Configure HAProxy Caching to Reduce Backend Load (2026)

HAProxy doesn’t just serve requests; it can actively prevent them from ever reaching your backend servers, making your application feel faster and your infrastructure cheaper to run.

Let’s see HAProxy caching in action. Imagine we have a backend service that generates slightly expensive reports.

frontend http_in
    bind *:80
    acl is_report_request path_beg /reports
    http-request cache use if is_report_request
    http-cache-request method GET
    http-cache-request domain example.com
    http-cache-request cache-key hdr(Host),path,query
    http-cache-request cache-validity 5m # Cache for 5 minutes
    http-cache-request cache-size 100MB # 100MB cache
    server webserver1 192.168.1.10:80 check
    server webserver2 192.168.1.11:80 check

Here’s what’s happening:

frontend http_in: This defines our listening interface.
bind *:80: HAProxy listens on port 80.
acl is_report_request path_beg /reports: We define a condition. If the request URI starts with /reports, this ACL is_report_request becomes true.
http-request cache use if is_report_request: This is the core directive. If the is_report_request ACL is true, HAProxy will attempt to serve this request from its cache. If it’s not in the cache or expired, it will fetch it from the backend and store it.
http-cache-request method GET: We only cache GET requests. POST, PUT, DELETE, etc., are generally not cacheable.
http-cache-request domain example.com: We associate this cache with a specific domain. This is useful if HAProxy serves multiple domains.
http-cache-request cache-key hdr(Host),path,query: This defines what makes a cache entry unique. Here, it’s the combination of the Host header, the requested path, and any query parameters. So, example.com/reports/user/123?format=pdf and example.com/reports/user/456?format=pdf would be separate cache entries, but example.com/reports/user/123?format=pdf and example.com/reports/user/123?format=json would also be separate.
http-cache-request cache-validity 5m: Each cached response is considered valid for 5 minutes. After this, HAProxy will re-fetch from the backend.
http-cache-request cache-size 100MB: The maximum size of the cache is 100 megabytes. HAProxy will evict older or less frequently used items if this limit is reached.
server webserver1 ...: These are our actual backend servers that generate the reports.

When a client requests http://example.com/reports/user/123?format=pdf:

HAProxy checks the ACL is_report_request. It matches.
It then checks its cache for an entry with the key example.com/reports/user/123?format=pdf that is still valid according to cache-validity.
Cache Hit: If found and valid, HAProxy immediately returns the cached response to the client without bothering webserver1 or webserver2.
Cache Miss: If not found or expired, HAProxy forwards the request to one of the backend servers (webserver1 or webserver2).
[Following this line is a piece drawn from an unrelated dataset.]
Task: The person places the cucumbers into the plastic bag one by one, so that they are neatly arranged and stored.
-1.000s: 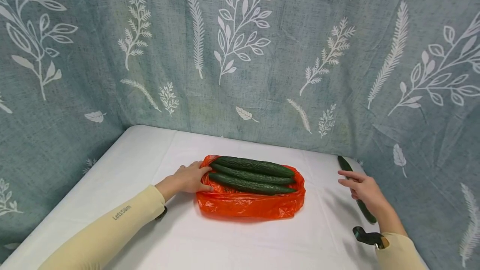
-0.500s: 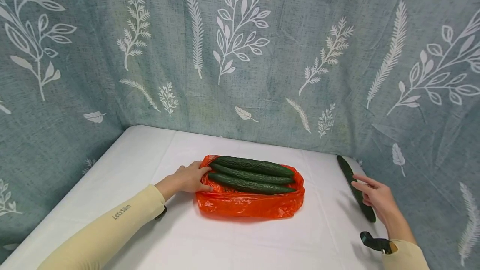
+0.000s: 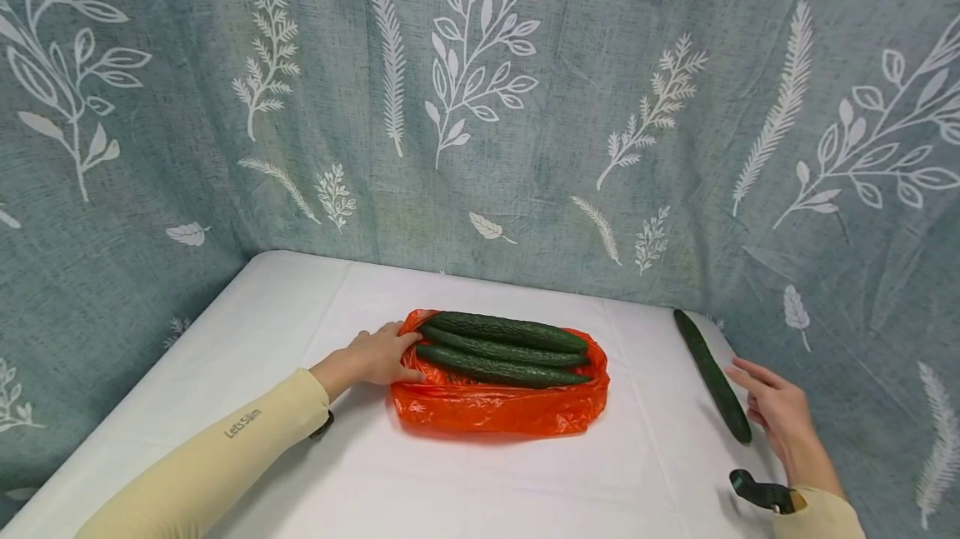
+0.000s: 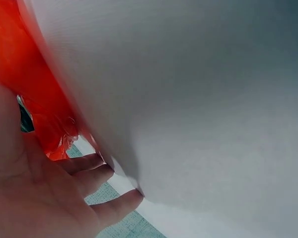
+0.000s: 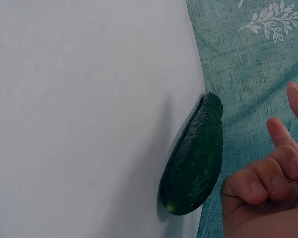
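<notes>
Three dark green cucumbers (image 3: 502, 349) lie side by side in a red plastic bag (image 3: 498, 410) with its mouth turned down. My left hand (image 3: 378, 354) rests at the bag's left end, thumb and a finger over its rim. In the left wrist view, the fingertips (image 4: 134, 196) reach the white table beside the red plastic. One more cucumber (image 3: 712, 376) lies alone at the right of the table. My right hand (image 3: 780, 414) is just right of it and holds nothing. In the right wrist view, some fingers are bent and the index points out.
A white cloth covers the table (image 3: 525, 489). Blue-green curtain (image 3: 540, 214) with white leaf prints hangs behind and along both sides. The lone cucumber (image 5: 193, 158) lies close to the table's right edge.
My right hand has moved right and toward me, from above the lone cucumber to beside it, uncovering it. The left hand, the bag and the cucumbers stay as they were.
</notes>
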`<act>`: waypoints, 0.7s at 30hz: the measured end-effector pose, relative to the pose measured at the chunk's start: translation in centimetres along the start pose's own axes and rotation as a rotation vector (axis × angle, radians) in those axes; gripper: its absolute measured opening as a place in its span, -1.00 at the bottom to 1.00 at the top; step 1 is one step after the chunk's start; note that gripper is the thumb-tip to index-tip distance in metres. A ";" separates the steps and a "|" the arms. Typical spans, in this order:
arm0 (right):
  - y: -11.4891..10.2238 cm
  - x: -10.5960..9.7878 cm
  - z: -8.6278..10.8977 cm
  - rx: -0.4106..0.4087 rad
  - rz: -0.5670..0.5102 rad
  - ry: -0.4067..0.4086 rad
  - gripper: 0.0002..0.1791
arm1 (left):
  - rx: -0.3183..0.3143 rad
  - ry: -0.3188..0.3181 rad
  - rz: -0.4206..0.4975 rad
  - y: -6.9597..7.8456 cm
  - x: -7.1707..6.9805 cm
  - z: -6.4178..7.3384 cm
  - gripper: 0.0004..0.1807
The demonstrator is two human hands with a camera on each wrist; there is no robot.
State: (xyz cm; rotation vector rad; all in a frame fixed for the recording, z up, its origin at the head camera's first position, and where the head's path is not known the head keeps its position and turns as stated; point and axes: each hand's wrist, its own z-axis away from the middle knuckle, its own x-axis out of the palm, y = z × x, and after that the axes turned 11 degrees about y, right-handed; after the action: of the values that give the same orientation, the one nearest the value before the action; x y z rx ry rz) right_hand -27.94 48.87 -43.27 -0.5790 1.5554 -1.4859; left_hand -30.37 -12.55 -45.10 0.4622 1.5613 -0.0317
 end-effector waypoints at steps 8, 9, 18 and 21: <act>1.1 -0.3 -0.6 0.085 0.053 0.098 -0.69 | 0.001 0.005 0.004 0.0 0.0 0.1 -0.13; 1.3 -0.3 -0.6 0.089 0.065 0.106 -0.70 | 0.003 0.007 0.006 0.0 0.0 0.0 -0.13; 2.6 -0.7 -1.1 0.126 0.106 0.101 -0.84 | 0.003 0.005 0.002 0.0 0.1 0.0 -0.12; 2.7 -0.7 -1.2 0.146 0.133 0.113 -0.67 | 0.003 0.005 -0.001 -0.1 0.1 -0.1 -0.12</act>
State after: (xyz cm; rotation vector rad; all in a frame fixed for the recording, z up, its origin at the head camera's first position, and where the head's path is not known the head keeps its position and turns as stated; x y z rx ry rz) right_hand -27.96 50.58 -45.83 -0.3062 1.5243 -1.5369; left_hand -30.44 -12.56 -45.20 0.4639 1.5671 -0.0337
When the backend responds, HAProxy stores that response in its cache (if it fits within cache-size and is a cacheable response) before returning it to the client.

This configuration dramatically reduces the load on your backend servers for repetitive report requests, as subsequent requests for the same report within the 5-minute window are served directly from HAProxy’s memory or disk.
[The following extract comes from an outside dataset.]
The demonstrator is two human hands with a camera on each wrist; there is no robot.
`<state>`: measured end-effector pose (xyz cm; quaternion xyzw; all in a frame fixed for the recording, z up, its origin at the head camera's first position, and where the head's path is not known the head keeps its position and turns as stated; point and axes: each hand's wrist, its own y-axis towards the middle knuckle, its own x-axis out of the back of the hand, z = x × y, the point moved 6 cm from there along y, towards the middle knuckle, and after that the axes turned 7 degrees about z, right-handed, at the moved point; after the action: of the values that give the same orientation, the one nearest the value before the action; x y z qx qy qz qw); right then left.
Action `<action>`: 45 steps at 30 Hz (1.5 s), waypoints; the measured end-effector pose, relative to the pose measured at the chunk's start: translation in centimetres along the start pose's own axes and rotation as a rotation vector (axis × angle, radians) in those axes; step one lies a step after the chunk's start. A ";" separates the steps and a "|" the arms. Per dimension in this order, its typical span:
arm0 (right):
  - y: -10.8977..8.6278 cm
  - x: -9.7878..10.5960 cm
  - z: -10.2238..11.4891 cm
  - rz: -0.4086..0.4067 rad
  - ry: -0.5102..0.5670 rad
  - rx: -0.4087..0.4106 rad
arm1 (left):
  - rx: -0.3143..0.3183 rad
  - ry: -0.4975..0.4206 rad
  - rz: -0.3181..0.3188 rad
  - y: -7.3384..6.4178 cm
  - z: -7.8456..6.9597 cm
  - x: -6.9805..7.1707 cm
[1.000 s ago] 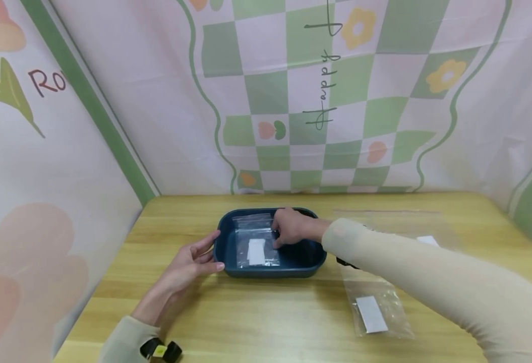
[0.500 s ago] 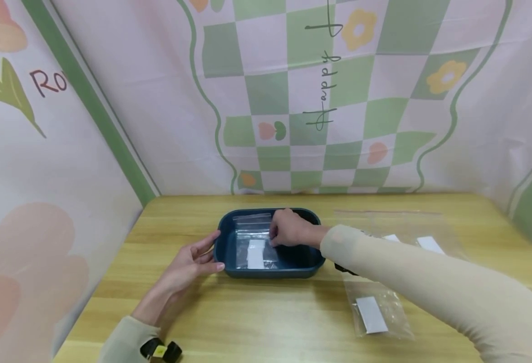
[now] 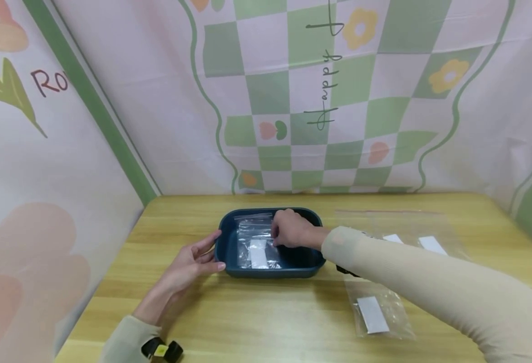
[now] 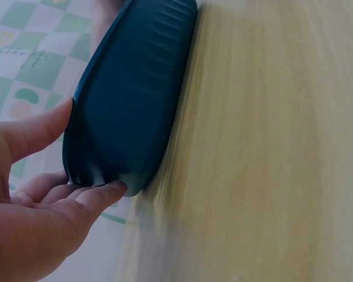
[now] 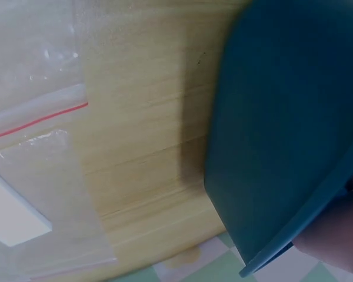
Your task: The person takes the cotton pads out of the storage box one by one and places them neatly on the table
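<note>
A dark blue plastic basin [image 3: 270, 274] stands on the wooden table, and a clear zip-lock bag [image 3: 252, 231] with a white slip [image 3: 258, 253] lies inside it. My left hand [image 3: 186, 264] holds the basin's left end; in the left wrist view the thumb of that hand [image 4: 32, 205] is on the rim and its fingers touch the end wall. Reaching in from the right, my right hand [image 3: 293, 229] pinches the bag's right edge with curled fingers. The basin wall [image 5: 276, 129] hides most of the right hand [image 5: 335, 235] in the right wrist view.
Several clear bags with white slips lie right of the basin, partly under the right forearm; one slip [image 3: 372, 315] is nearer the front. A red zip line [image 5: 38, 121] shows on one bag. A patterned cloth [image 3: 306, 171] hangs behind the table [image 3: 266, 317].
The bag in the basin shifts and wrinkles slightly under the right hand, which moves a little left and then slightly back. The left hand keeps its place on the basin.
</note>
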<state>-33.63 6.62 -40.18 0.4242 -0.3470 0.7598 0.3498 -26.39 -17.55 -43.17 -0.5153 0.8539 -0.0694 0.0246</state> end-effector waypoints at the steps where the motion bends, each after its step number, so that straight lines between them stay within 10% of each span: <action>1: -0.1 0.0 0.0 -0.003 0.001 0.006 | -0.001 -0.001 0.002 0.0 0.0 0.0; 17: -1.5 1.6 0.5 -0.119 0.049 0.110 | -0.005 0.020 -0.006 0.0 -0.3 0.0; 26: -1.7 0.3 0.0 -0.021 0.623 0.032 | 0.004 0.026 -0.016 -0.1 -0.3 0.0; 45: -1.3 -2.0 1.0 0.007 0.855 -0.073 | 0.013 0.023 -0.015 0.1 -0.1 0.0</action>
<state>-31.38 5.96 -41.30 0.0572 -0.1989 0.8557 0.4743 -26.54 -17.52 -43.11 -0.5207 0.8497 -0.0808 0.0176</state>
The most surprising thing about HAProxy’s caching is that it’s an extension to its core proxying logic, not a separate service. It intercepts requests, consults its local cache, and only if necessary, forwards to the backend. The configuration is declarative, meaning you describe what you want cached, and HAProxy handles the how.
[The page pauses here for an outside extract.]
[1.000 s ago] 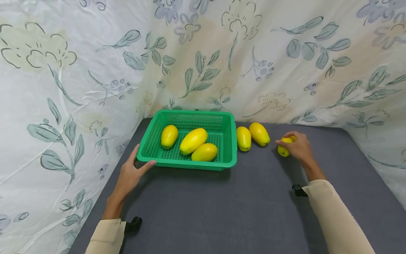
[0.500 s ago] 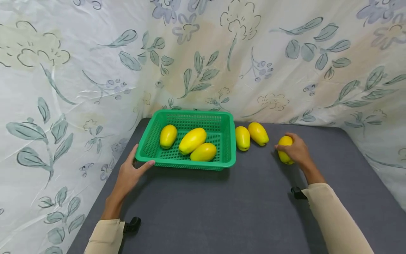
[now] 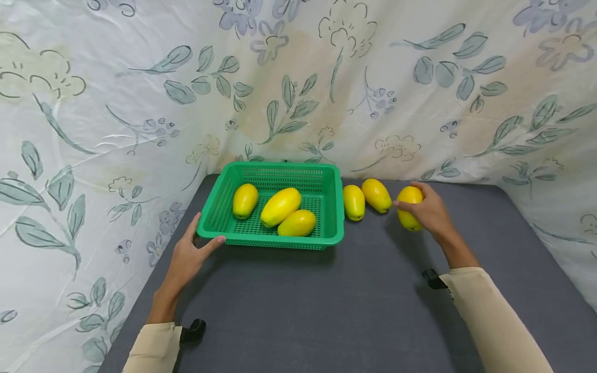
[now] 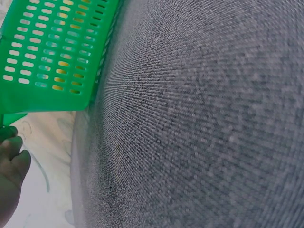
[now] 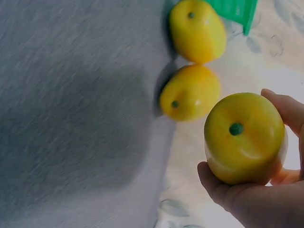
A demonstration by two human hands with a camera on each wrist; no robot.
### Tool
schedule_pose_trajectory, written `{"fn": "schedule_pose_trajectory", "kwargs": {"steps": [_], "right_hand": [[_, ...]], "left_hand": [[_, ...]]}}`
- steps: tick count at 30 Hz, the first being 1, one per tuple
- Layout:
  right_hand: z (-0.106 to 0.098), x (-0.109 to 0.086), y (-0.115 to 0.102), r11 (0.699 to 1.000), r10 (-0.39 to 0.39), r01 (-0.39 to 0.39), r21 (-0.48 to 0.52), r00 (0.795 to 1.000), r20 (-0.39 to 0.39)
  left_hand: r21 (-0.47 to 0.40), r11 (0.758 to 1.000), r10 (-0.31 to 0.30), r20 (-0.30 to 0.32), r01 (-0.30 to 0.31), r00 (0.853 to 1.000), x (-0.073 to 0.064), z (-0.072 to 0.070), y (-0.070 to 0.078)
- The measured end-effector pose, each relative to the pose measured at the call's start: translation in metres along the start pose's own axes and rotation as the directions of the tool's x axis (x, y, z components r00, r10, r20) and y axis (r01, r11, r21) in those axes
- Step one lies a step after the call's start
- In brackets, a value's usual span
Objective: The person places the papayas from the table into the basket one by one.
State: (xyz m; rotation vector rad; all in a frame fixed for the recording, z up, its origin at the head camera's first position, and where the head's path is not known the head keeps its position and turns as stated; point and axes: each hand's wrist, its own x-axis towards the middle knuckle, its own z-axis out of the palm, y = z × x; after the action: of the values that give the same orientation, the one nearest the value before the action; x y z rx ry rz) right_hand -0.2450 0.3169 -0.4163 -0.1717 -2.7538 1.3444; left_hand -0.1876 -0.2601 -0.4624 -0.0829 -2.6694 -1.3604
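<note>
My right hand (image 3: 429,210) grips a yellow mango (image 3: 410,208) between thumb and fingers, raised over the table right of the other fruit. In the right wrist view that mango (image 5: 244,137) turns its green stem nub to the camera. My left hand (image 3: 187,256) holds the near left corner of a green plastic basket (image 3: 280,242), thumb at the front rim and fingers along the left side. Inside the basket lie three mangoes (image 3: 281,206). Just right of it, a mango (image 3: 354,202) and another mango (image 3: 377,195) lie close together on the table.
A dark grey cloth covers the table (image 3: 298,311). Floral fabric (image 3: 298,88) hangs right behind the basket and along the left side. Black straps with small devices (image 3: 193,331) sit on both wrists.
My right hand has taken hold of the mango, lifted it from the table and brought it slightly left. The left hand stays at the basket corner. The view has shifted a little.
</note>
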Motion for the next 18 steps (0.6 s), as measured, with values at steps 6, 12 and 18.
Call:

The cache-key directive is your most powerful tool. By default, it uses hdr(Host),path. If your backend application uses query parameters to determine content (e.g., ?sort=asc vs. ?sort=desc), you must include query in the cache-key to differentiate these responses, or you’ll serve the wrong data from the cache. If the query parameters don’t affect the response, omit query to increase cache hit rates.

The next logical step is to understand how to manage cache invalidation more dynamically, perhaps by using http-cache-purge or integrating with backend applications to signal when cached content is stale.